WORK TO COMPLETE:
Every line that includes the word "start" needs to be copied from the listing.

(Beginning of THE RECORDS)

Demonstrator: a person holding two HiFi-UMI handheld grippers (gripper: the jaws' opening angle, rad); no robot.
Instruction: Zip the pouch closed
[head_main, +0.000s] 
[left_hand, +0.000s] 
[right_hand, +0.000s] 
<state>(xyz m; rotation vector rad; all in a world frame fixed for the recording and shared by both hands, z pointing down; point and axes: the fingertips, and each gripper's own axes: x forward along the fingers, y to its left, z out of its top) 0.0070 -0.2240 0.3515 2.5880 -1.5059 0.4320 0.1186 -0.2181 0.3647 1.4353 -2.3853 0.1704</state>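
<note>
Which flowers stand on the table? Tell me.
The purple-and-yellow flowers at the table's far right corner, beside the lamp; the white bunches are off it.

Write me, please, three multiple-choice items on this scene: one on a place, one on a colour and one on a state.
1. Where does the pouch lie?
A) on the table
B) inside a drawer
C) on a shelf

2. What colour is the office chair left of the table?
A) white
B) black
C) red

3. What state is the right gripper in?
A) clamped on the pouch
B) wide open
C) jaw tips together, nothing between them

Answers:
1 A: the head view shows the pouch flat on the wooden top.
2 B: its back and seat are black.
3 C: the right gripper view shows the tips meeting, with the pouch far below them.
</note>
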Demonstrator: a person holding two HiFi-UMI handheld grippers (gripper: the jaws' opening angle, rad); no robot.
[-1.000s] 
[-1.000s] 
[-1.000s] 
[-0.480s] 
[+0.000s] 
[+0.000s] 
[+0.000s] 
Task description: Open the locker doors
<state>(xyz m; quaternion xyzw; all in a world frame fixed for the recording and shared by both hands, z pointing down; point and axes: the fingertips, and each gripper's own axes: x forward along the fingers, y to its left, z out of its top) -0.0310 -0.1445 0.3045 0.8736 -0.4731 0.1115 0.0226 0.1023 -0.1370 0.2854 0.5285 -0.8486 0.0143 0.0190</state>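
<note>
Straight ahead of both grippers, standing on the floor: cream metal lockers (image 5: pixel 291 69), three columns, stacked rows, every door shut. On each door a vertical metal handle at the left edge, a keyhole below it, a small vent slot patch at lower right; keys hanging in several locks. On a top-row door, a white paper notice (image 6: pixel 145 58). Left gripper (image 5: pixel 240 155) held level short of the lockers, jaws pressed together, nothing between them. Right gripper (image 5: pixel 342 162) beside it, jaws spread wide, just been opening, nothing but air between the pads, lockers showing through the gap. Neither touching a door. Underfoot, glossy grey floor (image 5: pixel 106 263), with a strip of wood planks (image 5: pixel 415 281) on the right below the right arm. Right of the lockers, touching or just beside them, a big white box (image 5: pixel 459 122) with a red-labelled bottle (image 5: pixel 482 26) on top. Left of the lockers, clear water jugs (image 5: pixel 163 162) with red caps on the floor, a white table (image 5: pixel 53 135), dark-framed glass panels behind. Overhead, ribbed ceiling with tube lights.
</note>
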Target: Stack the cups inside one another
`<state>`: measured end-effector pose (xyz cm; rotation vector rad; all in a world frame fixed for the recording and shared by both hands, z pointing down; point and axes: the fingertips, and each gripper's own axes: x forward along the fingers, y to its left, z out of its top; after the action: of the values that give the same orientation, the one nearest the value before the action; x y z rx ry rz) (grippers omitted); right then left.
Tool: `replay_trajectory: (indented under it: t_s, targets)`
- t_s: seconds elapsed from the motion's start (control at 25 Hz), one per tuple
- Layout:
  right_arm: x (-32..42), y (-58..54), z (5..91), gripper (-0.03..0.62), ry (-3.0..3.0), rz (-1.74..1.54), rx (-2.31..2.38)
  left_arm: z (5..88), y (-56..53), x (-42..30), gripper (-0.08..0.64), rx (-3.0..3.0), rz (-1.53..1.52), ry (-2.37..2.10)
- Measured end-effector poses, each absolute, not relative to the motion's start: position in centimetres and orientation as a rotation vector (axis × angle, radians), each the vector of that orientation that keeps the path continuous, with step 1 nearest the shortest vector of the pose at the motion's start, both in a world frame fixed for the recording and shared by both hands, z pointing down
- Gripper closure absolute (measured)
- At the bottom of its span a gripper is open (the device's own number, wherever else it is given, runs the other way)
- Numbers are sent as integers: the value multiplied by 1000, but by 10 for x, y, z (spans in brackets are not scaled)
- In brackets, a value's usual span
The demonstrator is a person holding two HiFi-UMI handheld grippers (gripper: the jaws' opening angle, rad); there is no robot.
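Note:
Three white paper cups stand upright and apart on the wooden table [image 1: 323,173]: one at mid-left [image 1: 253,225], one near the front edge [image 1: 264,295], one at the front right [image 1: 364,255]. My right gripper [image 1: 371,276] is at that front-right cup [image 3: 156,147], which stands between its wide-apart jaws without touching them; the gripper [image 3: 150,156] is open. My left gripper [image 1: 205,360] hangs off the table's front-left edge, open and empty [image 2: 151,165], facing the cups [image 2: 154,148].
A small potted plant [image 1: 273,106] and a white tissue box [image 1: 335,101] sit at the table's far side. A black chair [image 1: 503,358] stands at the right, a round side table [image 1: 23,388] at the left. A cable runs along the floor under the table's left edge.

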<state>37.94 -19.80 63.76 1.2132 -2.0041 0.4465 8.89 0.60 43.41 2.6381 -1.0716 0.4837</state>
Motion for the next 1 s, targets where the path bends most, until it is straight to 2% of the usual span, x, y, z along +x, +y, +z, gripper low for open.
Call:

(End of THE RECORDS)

WRITTEN SOLUTION:
- t_s: seconds elapsed from the motion's start (control at 25 Hz), one per tuple
- Measured end-effector poses, each absolute, not relative to the motion's start: position in centimetres and orientation as a rotation vector (axis × angle, radians), each the vector of that orientation that keeps the path continuous, with step 1 nearest the shortest vector of the pose at the motion's start, both in a world frame fixed for the recording and shared by both hands, z pointing down

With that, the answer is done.